YOUR ASSIGNMENT
All entries should be output exactly as they stand.

┌──

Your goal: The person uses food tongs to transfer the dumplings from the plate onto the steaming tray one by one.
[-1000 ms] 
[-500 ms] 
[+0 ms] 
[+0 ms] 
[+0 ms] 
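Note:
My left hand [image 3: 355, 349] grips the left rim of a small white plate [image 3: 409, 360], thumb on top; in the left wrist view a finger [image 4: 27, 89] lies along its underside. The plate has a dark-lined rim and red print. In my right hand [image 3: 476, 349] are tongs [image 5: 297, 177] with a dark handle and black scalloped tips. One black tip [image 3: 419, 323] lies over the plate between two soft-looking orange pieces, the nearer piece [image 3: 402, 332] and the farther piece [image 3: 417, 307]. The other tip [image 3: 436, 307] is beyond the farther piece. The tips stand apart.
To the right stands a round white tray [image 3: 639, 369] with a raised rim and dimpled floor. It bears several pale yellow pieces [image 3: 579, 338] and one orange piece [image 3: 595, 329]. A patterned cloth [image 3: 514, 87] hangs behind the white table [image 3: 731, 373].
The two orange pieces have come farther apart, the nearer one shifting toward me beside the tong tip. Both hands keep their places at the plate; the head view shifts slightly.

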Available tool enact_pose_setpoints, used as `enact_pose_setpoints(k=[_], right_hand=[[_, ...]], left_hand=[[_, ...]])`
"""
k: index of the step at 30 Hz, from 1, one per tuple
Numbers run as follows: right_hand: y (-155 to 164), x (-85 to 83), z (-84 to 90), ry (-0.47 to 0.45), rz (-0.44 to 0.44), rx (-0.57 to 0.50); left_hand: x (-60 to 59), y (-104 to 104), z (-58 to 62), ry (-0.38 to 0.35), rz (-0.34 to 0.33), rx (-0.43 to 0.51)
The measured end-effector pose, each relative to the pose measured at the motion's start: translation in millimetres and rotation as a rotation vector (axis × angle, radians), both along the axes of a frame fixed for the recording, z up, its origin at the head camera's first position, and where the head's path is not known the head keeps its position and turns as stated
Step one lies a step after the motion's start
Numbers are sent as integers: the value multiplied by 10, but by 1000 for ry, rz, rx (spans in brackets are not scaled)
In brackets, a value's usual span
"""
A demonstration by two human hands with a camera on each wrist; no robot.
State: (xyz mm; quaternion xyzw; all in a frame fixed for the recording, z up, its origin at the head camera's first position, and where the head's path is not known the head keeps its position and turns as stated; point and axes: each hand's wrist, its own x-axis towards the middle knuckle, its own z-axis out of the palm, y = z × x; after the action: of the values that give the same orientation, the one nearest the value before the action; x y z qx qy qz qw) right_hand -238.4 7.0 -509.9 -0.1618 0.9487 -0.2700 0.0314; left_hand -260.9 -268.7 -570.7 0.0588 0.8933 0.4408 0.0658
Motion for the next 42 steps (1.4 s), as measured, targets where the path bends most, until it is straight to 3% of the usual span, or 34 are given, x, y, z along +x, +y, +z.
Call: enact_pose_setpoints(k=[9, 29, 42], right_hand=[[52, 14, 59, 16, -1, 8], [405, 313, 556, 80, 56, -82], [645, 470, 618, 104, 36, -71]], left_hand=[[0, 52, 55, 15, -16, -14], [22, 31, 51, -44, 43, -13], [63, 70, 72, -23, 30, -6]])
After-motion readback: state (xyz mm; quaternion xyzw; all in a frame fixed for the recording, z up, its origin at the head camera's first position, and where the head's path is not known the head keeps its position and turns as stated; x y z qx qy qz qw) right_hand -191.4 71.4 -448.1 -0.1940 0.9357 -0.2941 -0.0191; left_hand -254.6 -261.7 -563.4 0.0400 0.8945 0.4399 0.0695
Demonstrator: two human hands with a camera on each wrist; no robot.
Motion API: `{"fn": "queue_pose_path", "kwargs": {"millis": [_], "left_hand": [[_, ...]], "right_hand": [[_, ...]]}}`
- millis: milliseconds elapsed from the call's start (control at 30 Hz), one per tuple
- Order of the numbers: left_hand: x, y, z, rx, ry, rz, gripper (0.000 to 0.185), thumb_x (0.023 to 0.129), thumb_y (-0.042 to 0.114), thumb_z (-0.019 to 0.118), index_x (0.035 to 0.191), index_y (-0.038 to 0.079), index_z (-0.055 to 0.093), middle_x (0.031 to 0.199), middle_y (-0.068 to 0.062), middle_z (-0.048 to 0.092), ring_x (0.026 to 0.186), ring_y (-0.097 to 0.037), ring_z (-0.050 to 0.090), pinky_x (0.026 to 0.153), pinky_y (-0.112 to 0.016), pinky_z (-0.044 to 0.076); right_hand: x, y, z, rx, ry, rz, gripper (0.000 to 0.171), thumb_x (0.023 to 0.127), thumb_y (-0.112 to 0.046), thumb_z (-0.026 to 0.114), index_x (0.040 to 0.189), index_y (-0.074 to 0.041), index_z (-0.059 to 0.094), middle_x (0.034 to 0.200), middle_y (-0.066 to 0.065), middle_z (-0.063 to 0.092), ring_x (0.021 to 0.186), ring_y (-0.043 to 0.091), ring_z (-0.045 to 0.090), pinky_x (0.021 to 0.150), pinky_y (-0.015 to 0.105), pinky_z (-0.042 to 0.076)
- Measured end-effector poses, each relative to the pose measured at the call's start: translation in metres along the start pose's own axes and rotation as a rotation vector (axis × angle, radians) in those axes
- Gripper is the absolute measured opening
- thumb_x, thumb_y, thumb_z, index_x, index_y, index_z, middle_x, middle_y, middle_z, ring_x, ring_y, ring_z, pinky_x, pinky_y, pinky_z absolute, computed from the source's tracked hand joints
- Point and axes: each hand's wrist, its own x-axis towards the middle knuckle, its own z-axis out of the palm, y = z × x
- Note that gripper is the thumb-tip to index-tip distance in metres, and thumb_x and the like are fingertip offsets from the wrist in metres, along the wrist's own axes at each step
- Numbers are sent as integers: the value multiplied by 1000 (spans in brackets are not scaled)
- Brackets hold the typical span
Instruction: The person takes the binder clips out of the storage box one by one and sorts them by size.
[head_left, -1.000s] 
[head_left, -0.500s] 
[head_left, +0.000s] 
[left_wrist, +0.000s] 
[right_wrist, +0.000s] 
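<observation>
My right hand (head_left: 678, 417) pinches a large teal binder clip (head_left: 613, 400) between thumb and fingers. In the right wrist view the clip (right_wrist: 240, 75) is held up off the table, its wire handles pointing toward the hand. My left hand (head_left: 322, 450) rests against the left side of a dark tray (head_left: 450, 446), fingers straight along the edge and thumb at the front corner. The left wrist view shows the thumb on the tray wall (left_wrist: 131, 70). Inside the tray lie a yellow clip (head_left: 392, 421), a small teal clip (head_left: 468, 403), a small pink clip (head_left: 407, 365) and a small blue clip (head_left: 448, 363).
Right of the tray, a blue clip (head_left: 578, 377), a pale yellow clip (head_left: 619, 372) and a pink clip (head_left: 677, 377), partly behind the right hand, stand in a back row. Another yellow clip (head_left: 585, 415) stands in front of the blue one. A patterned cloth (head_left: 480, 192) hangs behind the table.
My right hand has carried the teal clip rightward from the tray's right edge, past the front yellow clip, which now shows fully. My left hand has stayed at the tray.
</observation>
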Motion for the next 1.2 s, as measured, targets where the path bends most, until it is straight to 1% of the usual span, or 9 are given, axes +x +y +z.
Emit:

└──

OUTPUT OF THE EXERCISE
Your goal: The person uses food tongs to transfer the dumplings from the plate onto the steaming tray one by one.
[-1000 ms] 
[-500 ms] 
[+0 ms] 
[+0 ms] 
[+0 ms] 
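Note:
My left hand [image 3: 355, 349] grips the left rim of a small white plate [image 3: 409, 360], thumb on top; in the left wrist view a finger [image 4: 27, 89] lies along its underside. The plate has a dark-lined rim and red print. In my right hand [image 3: 476, 349] are tongs [image 5: 297, 177] with a dark handle and black scalloped tips. One black tip [image 3: 419, 323] lies over the plate between two soft-looking orange pieces, the nearer piece [image 3: 402, 332] and the farther piece [image 3: 417, 307]. The other tip [image 3: 436, 307] is beyond the farther piece. The tips stand apart.
To the right stands a round white tray [image 3: 639, 369] with a raised rim and dimpled floor. It bears several pale yellow pieces [image 3: 579, 338] and one orange piece [image 3: 595, 329]. A patterned cloth [image 3: 514, 87] hangs behind the white table [image 3: 731, 373].
The two orange pieces have come farther apart, the nearer one shifting toward me beside the tong tip. Both hands keep their places at the plate; the head view shifts slightly.
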
Available tool enact_pose_setpoints, used as `enact_pose_setpoints(k=[_], right_hand=[[_, ...]], left_hand=[[_, ...]])`
"""
k: index of the step at 30 Hz, from 1, one per tuple
Numbers run as follows: right_hand: y (-155 to 164), x (-85 to 83), z (-84 to 90), ry (-0.47 to 0.45), rz (-0.44 to 0.44), rx (-0.57 to 0.50); left_hand: x (-60 to 59), y (-104 to 104), z (-58 to 62), ry (-0.38 to 0.35), rz (-0.34 to 0.33), rx (-0.43 to 0.51)
The measured end-effector pose, each relative to the pose measured at the motion's start: translation in millimetres and rotation as a rotation vector (axis × angle, radians), both along the axes of a frame fixed for the recording, z up, its origin at the head camera's first position, and where the head's path is not known the head keeps its position and turns as stated
Step one lies a step after the motion's start
Numbers are sent as integers: the value multiplied by 10, but by 1000 for ry, rz, rx (spans in brackets are not scaled)
In brackets, a value's usual span
"""
A demonstration by two human hands with a camera on each wrist; no robot.
State: (xyz mm; quaternion xyzw; all in a frame fixed for the recording, z up, its origin at the head camera's first position, and where the head's path is not known the head keeps its position and turns as stated; point and axes: each hand's wrist, its own x-axis towards the middle knuckle, its own z-axis out of the palm, y = z × x; after the action: of the values that give the same orientation, the one nearest the value before the action; x y z qx qy qz qw) right_hand -238.4 7.0 -509.9 -0.1618 0.9487 -0.2700 0.0314; left_hand -260.9 -268.7 -570.7 0.0588 0.8933 0.4408 0.0658
Motion for the next 42 steps (1.4 s), as measured, targets where the path bends most, until it is straight to 3% of the usual span, or 34 are given, x, y, z along +x, +y, +z.
Call: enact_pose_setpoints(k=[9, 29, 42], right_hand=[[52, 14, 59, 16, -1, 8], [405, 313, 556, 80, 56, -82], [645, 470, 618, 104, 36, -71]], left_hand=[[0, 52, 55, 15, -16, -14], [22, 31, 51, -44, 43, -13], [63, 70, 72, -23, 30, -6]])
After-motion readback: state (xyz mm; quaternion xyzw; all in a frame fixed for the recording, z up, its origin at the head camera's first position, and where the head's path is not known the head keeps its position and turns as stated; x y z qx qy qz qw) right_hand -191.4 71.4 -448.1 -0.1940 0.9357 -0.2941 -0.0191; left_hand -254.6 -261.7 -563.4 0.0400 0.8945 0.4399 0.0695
Demonstrator: two human hands with a camera on each wrist; no robot.
Motion API: `{"fn": "queue_pose_path", "kwargs": {"millis": [_], "left_hand": [[_, ...]], "right_hand": [[_, ...]]}}`
- millis: milliseconds elapsed from the call's start (control at 30 Hz), one per tuple
- Order of the numbers: left_hand: x, y, z, rx, ry, rz, gripper (0.000 to 0.185), thumb_x (0.023 to 0.129), thumb_y (-0.042 to 0.114), thumb_z (-0.019 to 0.118), index_x (0.035 to 0.191), index_y (-0.038 to 0.079), index_z (-0.055 to 0.093), middle_x (0.031 to 0.199), middle_y (-0.068 to 0.062), middle_z (-0.048 to 0.092), ring_x (0.026 to 0.186), ring_y (-0.097 to 0.037), ring_z (-0.050 to 0.090), pinky_x (0.026 to 0.153), pinky_y (-0.112 to 0.016), pinky_z (-0.044 to 0.076); right_hand: x, y, z, rx, ry, rz, gripper (0.000 to 0.171), thumb_x (0.023 to 0.127), thumb_y (-0.112 to 0.046), thumb_z (-0.026 to 0.114), index_x (0.040 to 0.189), index_y (-0.074 to 0.041), index_z (-0.059 to 0.094), middle_x (0.034 to 0.200), middle_y (-0.066 to 0.065), middle_z (-0.063 to 0.092), ring_x (0.021 to 0.186), ring_y (-0.043 to 0.091), ring_z (-0.045 to 0.090), pinky_x (0.021 to 0.150), pinky_y (-0.015 to 0.105), pinky_z (-0.042 to 0.076)
- Measured end-effector poses, each relative to the pose measured at the call's start: translation in metres along the start pose's own axes and rotation as a rotation vector (axis × angle, radians) in those axes
- Gripper is the absolute measured opening
- thumb_x, thumb_y, thumb_z, index_x, index_y, index_z, middle_x, middle_y, middle_z, ring_x, ring_y, ring_z, pinky_x, pinky_y, pinky_z absolute, computed from the source's tracked hand joints
- Point and axes: each hand's wrist, its own x-axis towards the middle knuckle, its own z-axis out of the palm, y = z × x
- Note that gripper is the thumb-tip to index-tip distance in metres, and thumb_x and the like are fingertip offsets from the wrist in metres, along the wrist's own axes at each step
- Numbers are sent as integers: the value multiplied by 1000 (spans in brackets are not scaled)
- Brackets hold the typical span
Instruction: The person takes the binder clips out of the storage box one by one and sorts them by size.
[head_left, -1.000s] 
[head_left, -0.500s] 
[head_left, +0.000s] 
[left_wrist, +0.000s] 
[right_wrist, +0.000s] 
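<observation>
My right hand (head_left: 678, 417) pinches a large teal binder clip (head_left: 613, 400) between thumb and fingers. In the right wrist view the clip (right_wrist: 240, 75) is held up off the table, its wire handles pointing toward the hand. My left hand (head_left: 322, 450) rests against the left side of a dark tray (head_left: 450, 446), fingers straight along the edge and thumb at the front corner. The left wrist view shows the thumb on the tray wall (left_wrist: 131, 70). Inside the tray lie a yellow clip (head_left: 392, 421), a small teal clip (head_left: 468, 403), a small pink clip (head_left: 407, 365) and a small blue clip (head_left: 448, 363).
Right of the tray, a blue clip (head_left: 578, 377), a pale yellow clip (head_left: 619, 372) and a pink clip (head_left: 677, 377), partly behind the right hand, stand in a back row. Another yellow clip (head_left: 585, 415) stands in front of the blue one. A patterned cloth (head_left: 480, 192) hangs behind the table.
My right hand has carried the teal clip rightward from the tray's right edge, past the front yellow clip, which now shows fully. My left hand has stayed at the tray.
</observation>
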Motion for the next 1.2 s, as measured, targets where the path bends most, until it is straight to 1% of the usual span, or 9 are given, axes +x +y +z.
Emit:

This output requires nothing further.